At its senior levels, the staff team led by Cathy comprises a deputy, with responsibility for educational standards, and four phase leaders, covering the Foundation Stage and Year 1, Years 2–3 and 4–5, and Year 6. In keeping with the school’s teamworking and child-centred ethos, half-termly, day-long strategic planning meetings have been introduced to provide opportunities for them to conduct “forensic analyses” of every child’s work, informed by input from the entire teaching team.

“We come together with the head to look at the data, to look at who is a priority in terms of needing extra support,” Amy McClaren explains. “Here, it’s no longer about just focusing on your own class and which of your pupils are struggling, and we have a much clearer picture of all the children in the school as a result. Before we meet, we get the opinions of all of the staff in our phase, so we can discuss these with the entire leadership team. Then, rather than just sticking children into existing interventions, we’re able to work together to come up with solutions. We won’t put children into a particular intervention just because a member of staff is trained in that intervention technique,” she stresses, “we’ll start with the child and think about the specific intervention they need. It’s a different way of working to what I’ve experienced in other schools.

“Afterwards,” she continues, “we’ll feedback to our teams, so they can see the bigger picture – we’ll tell them about the systems we’re going to put in place for the children they have identified as having specific needs.
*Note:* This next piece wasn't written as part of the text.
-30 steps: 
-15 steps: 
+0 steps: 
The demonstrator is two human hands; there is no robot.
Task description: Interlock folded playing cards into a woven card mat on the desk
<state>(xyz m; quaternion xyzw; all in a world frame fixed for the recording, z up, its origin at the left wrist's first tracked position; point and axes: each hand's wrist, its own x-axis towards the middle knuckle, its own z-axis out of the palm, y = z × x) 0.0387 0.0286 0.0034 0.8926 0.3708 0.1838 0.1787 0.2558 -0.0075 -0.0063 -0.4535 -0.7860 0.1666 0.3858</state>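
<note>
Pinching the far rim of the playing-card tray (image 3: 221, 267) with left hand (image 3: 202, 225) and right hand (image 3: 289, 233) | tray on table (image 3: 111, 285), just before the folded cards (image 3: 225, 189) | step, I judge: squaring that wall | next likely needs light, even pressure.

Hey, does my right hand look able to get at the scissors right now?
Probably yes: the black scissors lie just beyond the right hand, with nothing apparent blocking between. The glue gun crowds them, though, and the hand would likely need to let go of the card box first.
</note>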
The nice thing is that they’ve pointed out that the child needs support and we’ve done something about it, so they feel like their opinion is valued. Because Oxley is such a big school, good communication is really important. It helps everyone feel as though they’re part of the bigger picture.”

It’s not only children who require support to reach expected levels that benefit from the system, though. Those who are achieving beyond their teacher’s expectations are also discussed, and means of enhancing their learning planned. The school’s Academies of Talent are a high-profile example, offering extracurricular sessions for children of various ages to develop their natural aptitude for individual subjects. The younger Literacy Academy, we’re told, is working with a publisher to write a book about Oxley Park for the school’s library, while a group of children in Key-Stage 2 are learning Latin with a view to investigating the impact it has had on the English language.